Extracting knowledge from scientific data—produced from observation, experiment, or computation—presents a significant hurdle for scientific discovery. As U.S. Department of Energy (DOE) has moved toward data-driven scientific discovery, machine learning (ML) has become a critical technology in the modeling of complex phenomena in concert with current computational, experimental, and observational approaches. In the past few years, increased availability of massive data sets and growing computational power have led to breakthroughs in many scientific domains. However, the development of ML systems for many scientific domains poses several challenges such as data paucity, domain-knowledge integration, and adaptability. In this talk, we will present our work on scientific domain-informed ML approaches that seek to overcome these challenges. We will illustrate these methods using case studies on a range of DOE scientific applications. We will conclude with some exciting avenues for future research.

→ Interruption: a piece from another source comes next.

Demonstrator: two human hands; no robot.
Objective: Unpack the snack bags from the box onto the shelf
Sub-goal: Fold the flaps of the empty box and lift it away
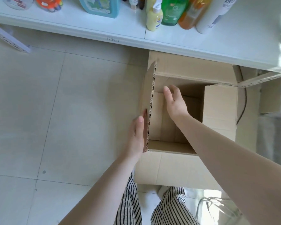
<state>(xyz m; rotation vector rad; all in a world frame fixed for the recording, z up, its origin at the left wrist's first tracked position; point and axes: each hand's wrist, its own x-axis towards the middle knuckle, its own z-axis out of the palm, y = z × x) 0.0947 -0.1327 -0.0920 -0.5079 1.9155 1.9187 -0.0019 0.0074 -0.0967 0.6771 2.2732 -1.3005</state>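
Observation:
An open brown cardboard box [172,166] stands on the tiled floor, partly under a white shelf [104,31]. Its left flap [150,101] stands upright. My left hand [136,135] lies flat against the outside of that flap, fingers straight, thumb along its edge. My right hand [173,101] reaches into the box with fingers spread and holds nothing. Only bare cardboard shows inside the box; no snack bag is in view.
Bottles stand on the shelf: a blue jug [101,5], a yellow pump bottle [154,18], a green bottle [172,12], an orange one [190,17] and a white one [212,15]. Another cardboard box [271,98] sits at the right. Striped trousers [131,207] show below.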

Prasanna Balaprakash is a computer scientist with a joint appointment in the Mathematics and Computer Science Division and the Leadership Computing Facility at Argonne National Laboratory. His research interests span the areas of artificial intelligence, machine learning, optimization, and high-performance computing. His research focuses on the development of scalable, data-efficient machine learning methods for scientific applications. He is a recipient of U.S. Department of Energy 2018 Early Career Award. Prior to Argonne, he worked as a Chief Technology Officer at Mentis Sprl, a machine learning startup in Brussels, Belgium. He received his Ph.D. from CoDE-IRIDIA (AI Lab), Université Libre de Bruxelles, Brussels, Belgium, where he was a recipient of Marie Curie and F.R.S-FNRS Aspirant fellowships.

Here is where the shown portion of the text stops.